@?”: Authorship and newsroom image crediting practices on Instagram
@?”: Authorship and newsroom image crediting practices on Instagram
Alex Scott & Kyser Lough (accepted). "@?": Authorship and newsroom image crediting practices on Instagram.” Journalism Practice. Abstract: Bylines have long been the standard practice of crediting news products to reporters, but visual journalists have had a more complicated history. Visual journalists’ authorship has historically been suppressed, due to photographers’ diminished role in newsrooms, the discourses devised to protect ‘objectivity,’ and the institutionalized routines of video journalism.

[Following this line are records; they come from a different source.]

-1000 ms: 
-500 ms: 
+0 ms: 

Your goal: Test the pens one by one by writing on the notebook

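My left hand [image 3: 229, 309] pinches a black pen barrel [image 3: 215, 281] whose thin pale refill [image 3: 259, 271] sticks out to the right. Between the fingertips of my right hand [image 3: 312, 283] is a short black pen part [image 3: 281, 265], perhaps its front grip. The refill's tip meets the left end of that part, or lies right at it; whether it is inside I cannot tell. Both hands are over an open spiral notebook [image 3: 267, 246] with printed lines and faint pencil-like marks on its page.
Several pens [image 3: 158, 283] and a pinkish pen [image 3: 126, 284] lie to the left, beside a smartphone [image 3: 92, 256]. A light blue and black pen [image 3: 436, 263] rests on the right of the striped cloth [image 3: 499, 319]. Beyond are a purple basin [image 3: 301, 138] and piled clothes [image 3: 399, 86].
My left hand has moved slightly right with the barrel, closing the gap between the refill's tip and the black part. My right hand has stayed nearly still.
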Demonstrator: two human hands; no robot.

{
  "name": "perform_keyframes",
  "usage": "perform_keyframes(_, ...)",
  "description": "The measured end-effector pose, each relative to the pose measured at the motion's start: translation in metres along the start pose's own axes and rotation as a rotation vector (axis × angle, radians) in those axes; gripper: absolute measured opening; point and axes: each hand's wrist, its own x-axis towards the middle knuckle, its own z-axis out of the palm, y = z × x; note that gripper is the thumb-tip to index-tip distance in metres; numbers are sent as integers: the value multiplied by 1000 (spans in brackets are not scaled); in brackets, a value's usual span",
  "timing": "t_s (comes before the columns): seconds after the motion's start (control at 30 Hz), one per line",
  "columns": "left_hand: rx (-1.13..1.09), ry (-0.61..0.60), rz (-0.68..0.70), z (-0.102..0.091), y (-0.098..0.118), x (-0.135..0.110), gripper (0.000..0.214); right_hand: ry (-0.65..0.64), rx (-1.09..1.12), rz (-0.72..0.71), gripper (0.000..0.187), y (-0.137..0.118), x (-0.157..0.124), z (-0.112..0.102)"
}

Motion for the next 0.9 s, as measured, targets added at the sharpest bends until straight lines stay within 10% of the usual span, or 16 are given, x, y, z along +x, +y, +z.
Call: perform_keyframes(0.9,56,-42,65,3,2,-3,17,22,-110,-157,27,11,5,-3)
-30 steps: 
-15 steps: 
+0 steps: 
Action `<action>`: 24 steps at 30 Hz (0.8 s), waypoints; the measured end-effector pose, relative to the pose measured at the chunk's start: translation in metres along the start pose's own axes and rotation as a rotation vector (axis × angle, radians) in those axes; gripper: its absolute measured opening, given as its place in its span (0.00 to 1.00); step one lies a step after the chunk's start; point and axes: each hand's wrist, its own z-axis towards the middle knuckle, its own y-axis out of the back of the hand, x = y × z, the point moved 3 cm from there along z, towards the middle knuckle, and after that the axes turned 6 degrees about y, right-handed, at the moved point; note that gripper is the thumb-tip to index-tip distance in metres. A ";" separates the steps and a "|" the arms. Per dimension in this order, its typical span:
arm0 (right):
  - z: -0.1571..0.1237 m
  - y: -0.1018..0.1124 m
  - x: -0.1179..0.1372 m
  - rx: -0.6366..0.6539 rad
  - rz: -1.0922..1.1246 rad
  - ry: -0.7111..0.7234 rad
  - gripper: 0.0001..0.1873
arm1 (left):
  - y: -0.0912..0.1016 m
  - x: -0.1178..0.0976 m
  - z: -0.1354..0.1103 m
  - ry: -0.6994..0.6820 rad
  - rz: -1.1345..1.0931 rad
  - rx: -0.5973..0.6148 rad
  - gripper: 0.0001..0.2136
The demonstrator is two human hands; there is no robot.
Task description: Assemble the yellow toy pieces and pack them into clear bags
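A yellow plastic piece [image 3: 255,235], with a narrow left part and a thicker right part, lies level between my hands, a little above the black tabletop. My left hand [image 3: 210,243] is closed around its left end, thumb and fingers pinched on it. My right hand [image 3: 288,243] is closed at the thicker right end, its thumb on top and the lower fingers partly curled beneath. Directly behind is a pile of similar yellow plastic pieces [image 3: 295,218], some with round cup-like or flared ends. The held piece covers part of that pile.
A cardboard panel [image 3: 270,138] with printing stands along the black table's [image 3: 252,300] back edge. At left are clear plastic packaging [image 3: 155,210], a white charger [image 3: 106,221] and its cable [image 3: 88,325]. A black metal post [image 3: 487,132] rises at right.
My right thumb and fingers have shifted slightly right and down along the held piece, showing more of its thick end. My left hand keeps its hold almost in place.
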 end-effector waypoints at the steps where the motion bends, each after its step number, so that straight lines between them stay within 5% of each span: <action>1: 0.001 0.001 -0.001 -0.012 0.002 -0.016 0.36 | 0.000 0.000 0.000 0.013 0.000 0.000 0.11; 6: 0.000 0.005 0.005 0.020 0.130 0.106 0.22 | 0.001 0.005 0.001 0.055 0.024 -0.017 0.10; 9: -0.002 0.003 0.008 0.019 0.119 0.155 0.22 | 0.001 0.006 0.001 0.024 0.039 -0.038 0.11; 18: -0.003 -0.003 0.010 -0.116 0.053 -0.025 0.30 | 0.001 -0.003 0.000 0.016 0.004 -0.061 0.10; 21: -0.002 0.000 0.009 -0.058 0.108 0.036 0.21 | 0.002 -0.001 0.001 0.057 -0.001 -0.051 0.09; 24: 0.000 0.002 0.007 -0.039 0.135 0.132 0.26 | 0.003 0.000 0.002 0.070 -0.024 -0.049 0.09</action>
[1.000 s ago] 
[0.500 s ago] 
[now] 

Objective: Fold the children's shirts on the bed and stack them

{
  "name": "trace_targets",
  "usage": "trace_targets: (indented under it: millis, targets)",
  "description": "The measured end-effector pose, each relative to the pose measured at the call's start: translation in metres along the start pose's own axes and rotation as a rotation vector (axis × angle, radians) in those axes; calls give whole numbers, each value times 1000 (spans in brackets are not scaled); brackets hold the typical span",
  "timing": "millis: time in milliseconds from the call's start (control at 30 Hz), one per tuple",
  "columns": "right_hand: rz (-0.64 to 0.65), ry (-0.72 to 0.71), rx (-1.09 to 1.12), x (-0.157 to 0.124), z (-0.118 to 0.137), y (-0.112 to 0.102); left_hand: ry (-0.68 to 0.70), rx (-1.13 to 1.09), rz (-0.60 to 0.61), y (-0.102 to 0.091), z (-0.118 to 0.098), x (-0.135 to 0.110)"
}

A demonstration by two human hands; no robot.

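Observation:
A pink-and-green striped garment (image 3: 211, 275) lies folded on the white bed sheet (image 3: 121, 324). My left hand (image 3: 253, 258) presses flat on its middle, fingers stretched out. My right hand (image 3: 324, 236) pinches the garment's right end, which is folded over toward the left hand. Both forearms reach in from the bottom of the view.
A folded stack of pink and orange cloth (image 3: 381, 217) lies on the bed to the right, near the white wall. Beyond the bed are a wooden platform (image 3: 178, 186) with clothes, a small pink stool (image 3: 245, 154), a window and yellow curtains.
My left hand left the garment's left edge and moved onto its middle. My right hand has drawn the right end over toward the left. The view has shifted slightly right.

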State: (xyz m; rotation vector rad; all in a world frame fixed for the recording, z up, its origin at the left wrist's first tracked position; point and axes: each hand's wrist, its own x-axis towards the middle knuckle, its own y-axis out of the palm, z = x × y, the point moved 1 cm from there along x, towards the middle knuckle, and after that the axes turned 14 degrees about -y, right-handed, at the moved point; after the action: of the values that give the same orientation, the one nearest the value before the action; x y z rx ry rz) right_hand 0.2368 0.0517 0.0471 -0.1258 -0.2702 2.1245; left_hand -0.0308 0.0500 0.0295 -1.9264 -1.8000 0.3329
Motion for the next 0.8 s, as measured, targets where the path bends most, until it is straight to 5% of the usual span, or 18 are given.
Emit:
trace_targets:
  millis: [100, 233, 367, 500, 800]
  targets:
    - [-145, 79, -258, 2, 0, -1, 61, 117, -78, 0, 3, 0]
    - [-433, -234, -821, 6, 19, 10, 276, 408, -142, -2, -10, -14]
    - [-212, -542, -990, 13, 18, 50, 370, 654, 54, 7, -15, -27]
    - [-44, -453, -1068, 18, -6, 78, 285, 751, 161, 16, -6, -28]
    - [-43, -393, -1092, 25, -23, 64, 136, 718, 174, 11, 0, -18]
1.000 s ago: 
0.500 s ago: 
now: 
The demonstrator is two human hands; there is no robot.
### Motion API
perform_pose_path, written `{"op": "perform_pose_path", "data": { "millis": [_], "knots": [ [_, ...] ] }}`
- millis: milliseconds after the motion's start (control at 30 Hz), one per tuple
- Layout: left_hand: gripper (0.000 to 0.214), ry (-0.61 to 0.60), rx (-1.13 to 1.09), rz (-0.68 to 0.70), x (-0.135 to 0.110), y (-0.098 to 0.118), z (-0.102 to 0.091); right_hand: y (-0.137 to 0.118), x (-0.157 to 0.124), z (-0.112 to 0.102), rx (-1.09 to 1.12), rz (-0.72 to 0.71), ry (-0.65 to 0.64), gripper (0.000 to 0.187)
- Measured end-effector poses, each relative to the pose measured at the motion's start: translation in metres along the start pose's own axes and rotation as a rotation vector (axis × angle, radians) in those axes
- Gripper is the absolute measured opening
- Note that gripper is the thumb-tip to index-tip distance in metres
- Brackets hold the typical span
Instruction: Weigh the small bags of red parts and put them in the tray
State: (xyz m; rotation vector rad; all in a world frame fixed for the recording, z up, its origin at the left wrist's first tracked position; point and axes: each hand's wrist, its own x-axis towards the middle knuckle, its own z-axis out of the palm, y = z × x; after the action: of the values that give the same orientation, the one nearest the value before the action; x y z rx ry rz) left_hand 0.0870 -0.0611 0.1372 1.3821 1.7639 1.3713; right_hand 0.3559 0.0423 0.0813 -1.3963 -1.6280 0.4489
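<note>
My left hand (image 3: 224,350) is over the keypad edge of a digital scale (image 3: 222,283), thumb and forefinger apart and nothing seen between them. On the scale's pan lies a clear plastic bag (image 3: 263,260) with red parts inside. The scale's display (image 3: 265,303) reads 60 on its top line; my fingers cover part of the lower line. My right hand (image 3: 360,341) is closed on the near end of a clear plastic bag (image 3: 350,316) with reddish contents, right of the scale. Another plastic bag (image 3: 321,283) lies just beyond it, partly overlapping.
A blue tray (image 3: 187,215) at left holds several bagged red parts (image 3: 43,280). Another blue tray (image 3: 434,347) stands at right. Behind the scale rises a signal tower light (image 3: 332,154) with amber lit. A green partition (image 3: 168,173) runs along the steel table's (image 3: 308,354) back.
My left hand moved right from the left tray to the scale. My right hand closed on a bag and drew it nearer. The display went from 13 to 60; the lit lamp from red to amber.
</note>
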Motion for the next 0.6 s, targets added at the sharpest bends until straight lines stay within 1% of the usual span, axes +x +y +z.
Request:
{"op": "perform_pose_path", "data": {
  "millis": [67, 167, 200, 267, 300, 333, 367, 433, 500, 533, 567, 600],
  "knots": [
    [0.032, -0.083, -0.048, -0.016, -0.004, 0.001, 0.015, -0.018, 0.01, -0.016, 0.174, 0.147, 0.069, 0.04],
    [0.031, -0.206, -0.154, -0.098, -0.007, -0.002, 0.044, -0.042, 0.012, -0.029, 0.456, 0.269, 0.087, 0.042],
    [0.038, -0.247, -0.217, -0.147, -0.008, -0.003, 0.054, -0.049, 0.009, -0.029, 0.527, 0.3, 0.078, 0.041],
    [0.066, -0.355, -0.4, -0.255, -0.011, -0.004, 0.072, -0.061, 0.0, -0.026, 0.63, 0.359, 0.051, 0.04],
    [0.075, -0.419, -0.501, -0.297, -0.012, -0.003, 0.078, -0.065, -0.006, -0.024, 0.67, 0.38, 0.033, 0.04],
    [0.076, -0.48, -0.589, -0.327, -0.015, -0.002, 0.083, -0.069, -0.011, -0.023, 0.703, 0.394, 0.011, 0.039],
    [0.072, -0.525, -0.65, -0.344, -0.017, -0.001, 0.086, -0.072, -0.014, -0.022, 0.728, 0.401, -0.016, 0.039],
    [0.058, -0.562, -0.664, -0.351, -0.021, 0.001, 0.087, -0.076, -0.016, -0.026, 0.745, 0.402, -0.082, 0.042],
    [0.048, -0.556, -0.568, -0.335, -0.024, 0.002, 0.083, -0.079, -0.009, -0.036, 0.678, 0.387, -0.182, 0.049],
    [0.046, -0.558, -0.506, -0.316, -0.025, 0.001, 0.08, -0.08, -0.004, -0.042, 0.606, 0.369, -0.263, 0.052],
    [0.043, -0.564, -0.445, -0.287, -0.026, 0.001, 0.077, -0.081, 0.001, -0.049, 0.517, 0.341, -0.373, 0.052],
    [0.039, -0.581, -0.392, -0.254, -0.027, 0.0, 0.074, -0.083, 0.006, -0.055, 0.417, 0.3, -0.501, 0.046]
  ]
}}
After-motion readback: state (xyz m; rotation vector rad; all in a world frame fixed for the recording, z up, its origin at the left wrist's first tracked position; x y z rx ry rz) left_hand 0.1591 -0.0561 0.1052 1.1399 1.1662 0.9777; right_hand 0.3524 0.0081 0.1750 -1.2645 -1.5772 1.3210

Little research has focused on the crediting practices of visual journalism in the digital age, where native features of third-party platforms offer outlets a multitude of crediting options. Crediting practices are also one way news outlets can signal the authenticity of images from manipulated and synthetic media, which has proliferated in recent years. Contextualized within visual journalists’ struggles with authorship, this study analyzes news outlets’ practices of crediting images and video on Instagram. Using a nationally representative sample of newspaper, television, and digital news outlets (N=36), this study employs a content analysis (N=720) of Instagram posts to examine how news outlets credit visual journalists and what difference exist between them. The analysis indicates continued suppression of authorship for photojournalists, and even more so for video journalists. This study then explores the implications of this lack of crediting to trust and credibility in news in the age of synthetic media.